The debate inevitably fell down the toilet bowl of the online culture wars — exemplified by the militant taking-of-sides in the Johnny Depp-Amber Heard trial earlier this year.

The three-week disappearance of Chinese tennis star Peng Shuai after accusing former vice-premier Zhang Gaoli of forcing her into sex showed the serious extent that resistance could take.

But even France — the scene of mass protests on the topic — has a president in Emmanuel Macron who has appointed at least three ministers carrying allegations of sexual assault.

A long way off

As the initial waves of the movement ebb, the hard task of encouraging societal change has taken over.

“We are still a long way off putting solutions in place,” said Florence Rochefort of France’s National Centre for Scientific Research.

With the world embroiled in economic and climate crises, “the timing is not great to resolve social problems”, she added. Laws against rape have been toughened in many places, such as Sweden in 2018 and Spain last year.

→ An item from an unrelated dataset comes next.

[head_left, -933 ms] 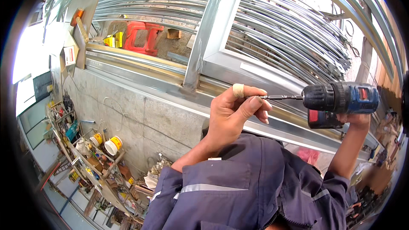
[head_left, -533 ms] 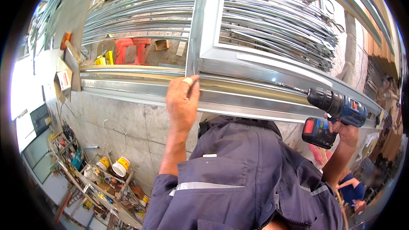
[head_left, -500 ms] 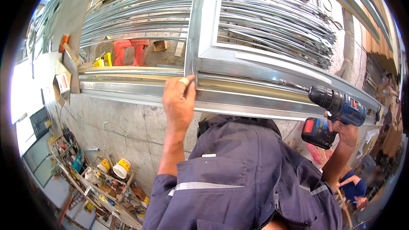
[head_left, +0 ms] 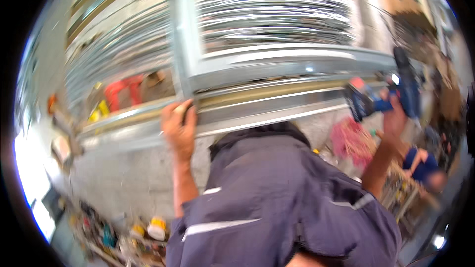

Businesses around the world have introduced training and no longer brush complaints under the carpet. Times Up, which campaigns against abuse in the film industry, is setting up a panel of experts to hear complaints, similar to standards authorities for doctors, teachers and other professionals.

Such ideas cut both ways — providing a clear mechanism that encourages people to come forward while countering those who claim the accused are found guilty without due process.

“We want to avoid trial by media,” said the group’s British chair Heather Rabbatts. “It doesn’t help anybody.”